Give the listing again in full, matching it character for character.

INFORMATION PROVIDED:

===

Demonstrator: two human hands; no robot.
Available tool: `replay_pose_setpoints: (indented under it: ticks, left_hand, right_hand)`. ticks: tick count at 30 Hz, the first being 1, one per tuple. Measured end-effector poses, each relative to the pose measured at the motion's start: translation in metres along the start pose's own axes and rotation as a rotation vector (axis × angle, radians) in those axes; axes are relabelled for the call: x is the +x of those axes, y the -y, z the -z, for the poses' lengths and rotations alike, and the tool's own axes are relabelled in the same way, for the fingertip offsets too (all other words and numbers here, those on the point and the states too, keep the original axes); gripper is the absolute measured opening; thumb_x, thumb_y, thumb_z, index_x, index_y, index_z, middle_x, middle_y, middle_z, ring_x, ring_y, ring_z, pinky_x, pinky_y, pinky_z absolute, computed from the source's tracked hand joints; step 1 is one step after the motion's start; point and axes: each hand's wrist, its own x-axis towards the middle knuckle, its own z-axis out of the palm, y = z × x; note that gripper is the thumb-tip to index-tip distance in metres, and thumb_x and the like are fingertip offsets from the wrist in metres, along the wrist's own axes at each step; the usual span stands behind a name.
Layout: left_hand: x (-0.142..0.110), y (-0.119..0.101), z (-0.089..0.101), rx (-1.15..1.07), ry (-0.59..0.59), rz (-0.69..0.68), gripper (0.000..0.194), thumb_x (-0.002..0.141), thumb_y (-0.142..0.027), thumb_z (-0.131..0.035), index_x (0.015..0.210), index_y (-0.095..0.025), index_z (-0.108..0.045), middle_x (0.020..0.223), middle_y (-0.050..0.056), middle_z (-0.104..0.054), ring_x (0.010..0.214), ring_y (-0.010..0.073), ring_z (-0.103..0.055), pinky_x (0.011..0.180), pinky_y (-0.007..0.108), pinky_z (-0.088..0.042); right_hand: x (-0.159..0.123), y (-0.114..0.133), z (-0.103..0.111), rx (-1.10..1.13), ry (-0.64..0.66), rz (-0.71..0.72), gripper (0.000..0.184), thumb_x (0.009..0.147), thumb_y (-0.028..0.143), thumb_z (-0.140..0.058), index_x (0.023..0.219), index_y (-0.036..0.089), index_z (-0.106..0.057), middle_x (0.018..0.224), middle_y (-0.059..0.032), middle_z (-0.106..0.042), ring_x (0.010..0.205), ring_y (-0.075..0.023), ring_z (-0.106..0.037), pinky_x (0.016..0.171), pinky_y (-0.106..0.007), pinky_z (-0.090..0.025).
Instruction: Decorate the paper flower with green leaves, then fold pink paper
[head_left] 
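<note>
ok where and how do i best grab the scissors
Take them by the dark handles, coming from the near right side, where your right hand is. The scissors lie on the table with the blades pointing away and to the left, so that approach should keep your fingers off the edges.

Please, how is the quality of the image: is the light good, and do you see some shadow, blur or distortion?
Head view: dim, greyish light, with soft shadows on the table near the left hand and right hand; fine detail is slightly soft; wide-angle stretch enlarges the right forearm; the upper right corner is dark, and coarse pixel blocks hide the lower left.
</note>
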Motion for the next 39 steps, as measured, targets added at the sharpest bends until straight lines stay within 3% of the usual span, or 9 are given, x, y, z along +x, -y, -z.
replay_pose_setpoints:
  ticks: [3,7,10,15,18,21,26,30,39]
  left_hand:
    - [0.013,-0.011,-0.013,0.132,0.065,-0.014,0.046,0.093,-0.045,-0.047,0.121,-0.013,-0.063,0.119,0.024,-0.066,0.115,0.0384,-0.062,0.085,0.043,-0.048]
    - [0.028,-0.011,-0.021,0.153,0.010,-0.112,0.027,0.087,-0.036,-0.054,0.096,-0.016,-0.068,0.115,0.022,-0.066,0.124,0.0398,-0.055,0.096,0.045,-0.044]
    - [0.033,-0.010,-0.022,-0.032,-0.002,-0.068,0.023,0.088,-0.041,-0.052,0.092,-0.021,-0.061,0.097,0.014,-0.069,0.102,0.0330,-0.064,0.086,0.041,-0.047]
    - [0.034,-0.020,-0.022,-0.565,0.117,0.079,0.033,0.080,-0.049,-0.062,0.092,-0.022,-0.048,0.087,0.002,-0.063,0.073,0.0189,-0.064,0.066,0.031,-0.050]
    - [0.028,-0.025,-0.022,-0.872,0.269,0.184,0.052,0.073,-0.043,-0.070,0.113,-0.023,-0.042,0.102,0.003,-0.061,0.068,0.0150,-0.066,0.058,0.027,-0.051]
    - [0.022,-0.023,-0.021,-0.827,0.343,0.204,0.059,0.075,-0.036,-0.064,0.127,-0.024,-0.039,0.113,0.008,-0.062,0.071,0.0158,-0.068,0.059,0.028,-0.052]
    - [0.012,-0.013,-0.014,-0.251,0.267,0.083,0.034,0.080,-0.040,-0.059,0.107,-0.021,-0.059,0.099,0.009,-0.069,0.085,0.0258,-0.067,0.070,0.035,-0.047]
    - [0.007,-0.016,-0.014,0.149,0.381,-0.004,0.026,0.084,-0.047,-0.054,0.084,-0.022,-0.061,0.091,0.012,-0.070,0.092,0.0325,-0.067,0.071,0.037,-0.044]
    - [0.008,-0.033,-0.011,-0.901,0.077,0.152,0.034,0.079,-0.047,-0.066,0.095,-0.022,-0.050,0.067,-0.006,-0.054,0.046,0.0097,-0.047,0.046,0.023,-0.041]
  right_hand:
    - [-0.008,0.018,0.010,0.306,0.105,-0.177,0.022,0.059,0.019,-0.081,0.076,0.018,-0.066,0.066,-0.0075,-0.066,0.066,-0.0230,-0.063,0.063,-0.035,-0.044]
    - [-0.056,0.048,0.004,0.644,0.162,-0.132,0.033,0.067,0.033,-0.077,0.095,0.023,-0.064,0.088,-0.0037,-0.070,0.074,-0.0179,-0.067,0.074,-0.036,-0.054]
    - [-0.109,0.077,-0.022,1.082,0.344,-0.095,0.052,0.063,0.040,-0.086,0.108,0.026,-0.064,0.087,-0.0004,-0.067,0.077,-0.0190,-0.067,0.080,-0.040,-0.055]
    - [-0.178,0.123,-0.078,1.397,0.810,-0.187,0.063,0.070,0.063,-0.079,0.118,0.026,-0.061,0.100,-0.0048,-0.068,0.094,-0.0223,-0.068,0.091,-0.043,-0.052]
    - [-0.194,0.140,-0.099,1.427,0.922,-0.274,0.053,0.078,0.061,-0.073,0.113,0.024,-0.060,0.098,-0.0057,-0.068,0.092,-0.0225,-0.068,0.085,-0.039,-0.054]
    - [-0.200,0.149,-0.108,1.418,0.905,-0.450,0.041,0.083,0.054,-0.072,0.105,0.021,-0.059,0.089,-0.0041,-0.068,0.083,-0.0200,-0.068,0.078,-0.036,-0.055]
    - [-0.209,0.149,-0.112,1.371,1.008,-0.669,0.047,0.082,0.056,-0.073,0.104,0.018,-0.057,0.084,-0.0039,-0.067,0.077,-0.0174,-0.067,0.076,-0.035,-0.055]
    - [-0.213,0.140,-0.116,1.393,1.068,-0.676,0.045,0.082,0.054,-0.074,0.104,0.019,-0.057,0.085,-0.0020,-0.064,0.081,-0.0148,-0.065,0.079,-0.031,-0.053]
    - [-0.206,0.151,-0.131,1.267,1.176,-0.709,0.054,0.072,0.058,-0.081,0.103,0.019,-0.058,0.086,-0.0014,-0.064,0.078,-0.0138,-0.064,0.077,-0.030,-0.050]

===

SOLVED PROBLEM:
Demonstrator: two human hands; no robot.
Available tool: `replay_pose_setpoints: (indented under it: ticks, left_hand, right_hand)`. ticks: tick count at 30 Hz, the first being 1, one per tuple. Measured end-effector poses, each relative to the pose measured at the motion's start: translation in metres along the start pose's own axes and rotation as a rotation vector (axis × angle, radians) in those axes; axes are relabelled for the call: x is the +x of those axes, y the -y, z the -z, for the poses' lengths and rotations alike, and the tool's own axes are relabelled in the same way, for the fingertip offsets too (all other words and numbers here, those on the point and the states too, keep the original axes); gripper is the absolute measured opening; thumb_x, thumb_y, thumb_z, index_x, index_y, index_z, middle_x, middle_y, middle_z, ring_x, ring_y, ring_z, pinky_x, pinky_y, pinky_z absolute, computed from the source's tracked hand joints; step 1 is one step after the motion's start; point and axes: each hand's wrist, its own x-axis towards the middle knuckle, its own z-axis out of the palm, y = z × x; note that gripper is the thumb-tip to index-tip distance in metres, and thumb_x and the like are fingertip offsets from the wrist in metres, along the wrist's own axes at each step; the usual span stands behind a name.
Layout: left_hand: x (-0.142..0.110), y (-0.119..0.101), z (-0.089..0.101), rx (-1.15..1.07), ry (-0.59..0.59), rz (-0.69..0.68), gripper (0.000..0.194), thumb_x (-0.002..0.141), thumb_y (-0.142..0.027), thumb_z (-0.131..0.035), index_x (0.015..0.210), index_y (-0.095..0.025), index_z (-0.108..0.045), middle_x (0.020..0.223), middle_y (-0.050..0.056), middle_z (-0.104..0.054), ring_x (0.010..0.214), ring_y (-0.010..0.073), ring_z (-0.103..0.055), pinky_x (0.011..0.180), pinky_y (-0.007..0.108), pinky_z (-0.088..0.042); right_hand: x (-0.159..0.123), y (-0.114..0.133), z (-0.103..0.111), rx (-1.10..1.13), ry (-0.64..0.66), rz (-0.71..0.72), gripper (0.000..0.184), thumb_x (0.009..0.147), thumb_y (-0.028..0.143), thumb_z (-0.140..0.058), index_x (0.023..0.219), index_y (-0.036..0.089), index_z (-0.106..0.057), middle_x (0.018..0.224), middle_y (-0.059..0.032), middle_z (-0.106..0.042), ring_x (0.010..0.205), ring_y (-0.075..0.023), ring_z (-0.106..0.037), pinky_x (0.016..0.171), pinky_y (-0.106..0.007), pinky_z (-0.090..0.025).
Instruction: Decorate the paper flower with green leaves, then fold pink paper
[head_left] 
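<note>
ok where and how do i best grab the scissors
Take them by the dark handles, coming from the near right side, where your right hand is. The scissors lie on the table with the blades pointing away and to the left, so that approach should keep your fingers off the edges.

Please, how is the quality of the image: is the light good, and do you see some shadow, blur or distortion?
Head view: dim, greyish light, with soft shadows on the table near the left hand and right hand; fine detail is slightly soft; wide-angle stretch enlarges the right forearm; the upper right corner is dark, and coarse pixel blocks hide the lower left.
</note>
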Motion for the next 39 steps, as measured, targets added at the sharpest bends until straight lines stay within 3% of the usual span, or 9 are given, x, y, z along +x, -y, -z.
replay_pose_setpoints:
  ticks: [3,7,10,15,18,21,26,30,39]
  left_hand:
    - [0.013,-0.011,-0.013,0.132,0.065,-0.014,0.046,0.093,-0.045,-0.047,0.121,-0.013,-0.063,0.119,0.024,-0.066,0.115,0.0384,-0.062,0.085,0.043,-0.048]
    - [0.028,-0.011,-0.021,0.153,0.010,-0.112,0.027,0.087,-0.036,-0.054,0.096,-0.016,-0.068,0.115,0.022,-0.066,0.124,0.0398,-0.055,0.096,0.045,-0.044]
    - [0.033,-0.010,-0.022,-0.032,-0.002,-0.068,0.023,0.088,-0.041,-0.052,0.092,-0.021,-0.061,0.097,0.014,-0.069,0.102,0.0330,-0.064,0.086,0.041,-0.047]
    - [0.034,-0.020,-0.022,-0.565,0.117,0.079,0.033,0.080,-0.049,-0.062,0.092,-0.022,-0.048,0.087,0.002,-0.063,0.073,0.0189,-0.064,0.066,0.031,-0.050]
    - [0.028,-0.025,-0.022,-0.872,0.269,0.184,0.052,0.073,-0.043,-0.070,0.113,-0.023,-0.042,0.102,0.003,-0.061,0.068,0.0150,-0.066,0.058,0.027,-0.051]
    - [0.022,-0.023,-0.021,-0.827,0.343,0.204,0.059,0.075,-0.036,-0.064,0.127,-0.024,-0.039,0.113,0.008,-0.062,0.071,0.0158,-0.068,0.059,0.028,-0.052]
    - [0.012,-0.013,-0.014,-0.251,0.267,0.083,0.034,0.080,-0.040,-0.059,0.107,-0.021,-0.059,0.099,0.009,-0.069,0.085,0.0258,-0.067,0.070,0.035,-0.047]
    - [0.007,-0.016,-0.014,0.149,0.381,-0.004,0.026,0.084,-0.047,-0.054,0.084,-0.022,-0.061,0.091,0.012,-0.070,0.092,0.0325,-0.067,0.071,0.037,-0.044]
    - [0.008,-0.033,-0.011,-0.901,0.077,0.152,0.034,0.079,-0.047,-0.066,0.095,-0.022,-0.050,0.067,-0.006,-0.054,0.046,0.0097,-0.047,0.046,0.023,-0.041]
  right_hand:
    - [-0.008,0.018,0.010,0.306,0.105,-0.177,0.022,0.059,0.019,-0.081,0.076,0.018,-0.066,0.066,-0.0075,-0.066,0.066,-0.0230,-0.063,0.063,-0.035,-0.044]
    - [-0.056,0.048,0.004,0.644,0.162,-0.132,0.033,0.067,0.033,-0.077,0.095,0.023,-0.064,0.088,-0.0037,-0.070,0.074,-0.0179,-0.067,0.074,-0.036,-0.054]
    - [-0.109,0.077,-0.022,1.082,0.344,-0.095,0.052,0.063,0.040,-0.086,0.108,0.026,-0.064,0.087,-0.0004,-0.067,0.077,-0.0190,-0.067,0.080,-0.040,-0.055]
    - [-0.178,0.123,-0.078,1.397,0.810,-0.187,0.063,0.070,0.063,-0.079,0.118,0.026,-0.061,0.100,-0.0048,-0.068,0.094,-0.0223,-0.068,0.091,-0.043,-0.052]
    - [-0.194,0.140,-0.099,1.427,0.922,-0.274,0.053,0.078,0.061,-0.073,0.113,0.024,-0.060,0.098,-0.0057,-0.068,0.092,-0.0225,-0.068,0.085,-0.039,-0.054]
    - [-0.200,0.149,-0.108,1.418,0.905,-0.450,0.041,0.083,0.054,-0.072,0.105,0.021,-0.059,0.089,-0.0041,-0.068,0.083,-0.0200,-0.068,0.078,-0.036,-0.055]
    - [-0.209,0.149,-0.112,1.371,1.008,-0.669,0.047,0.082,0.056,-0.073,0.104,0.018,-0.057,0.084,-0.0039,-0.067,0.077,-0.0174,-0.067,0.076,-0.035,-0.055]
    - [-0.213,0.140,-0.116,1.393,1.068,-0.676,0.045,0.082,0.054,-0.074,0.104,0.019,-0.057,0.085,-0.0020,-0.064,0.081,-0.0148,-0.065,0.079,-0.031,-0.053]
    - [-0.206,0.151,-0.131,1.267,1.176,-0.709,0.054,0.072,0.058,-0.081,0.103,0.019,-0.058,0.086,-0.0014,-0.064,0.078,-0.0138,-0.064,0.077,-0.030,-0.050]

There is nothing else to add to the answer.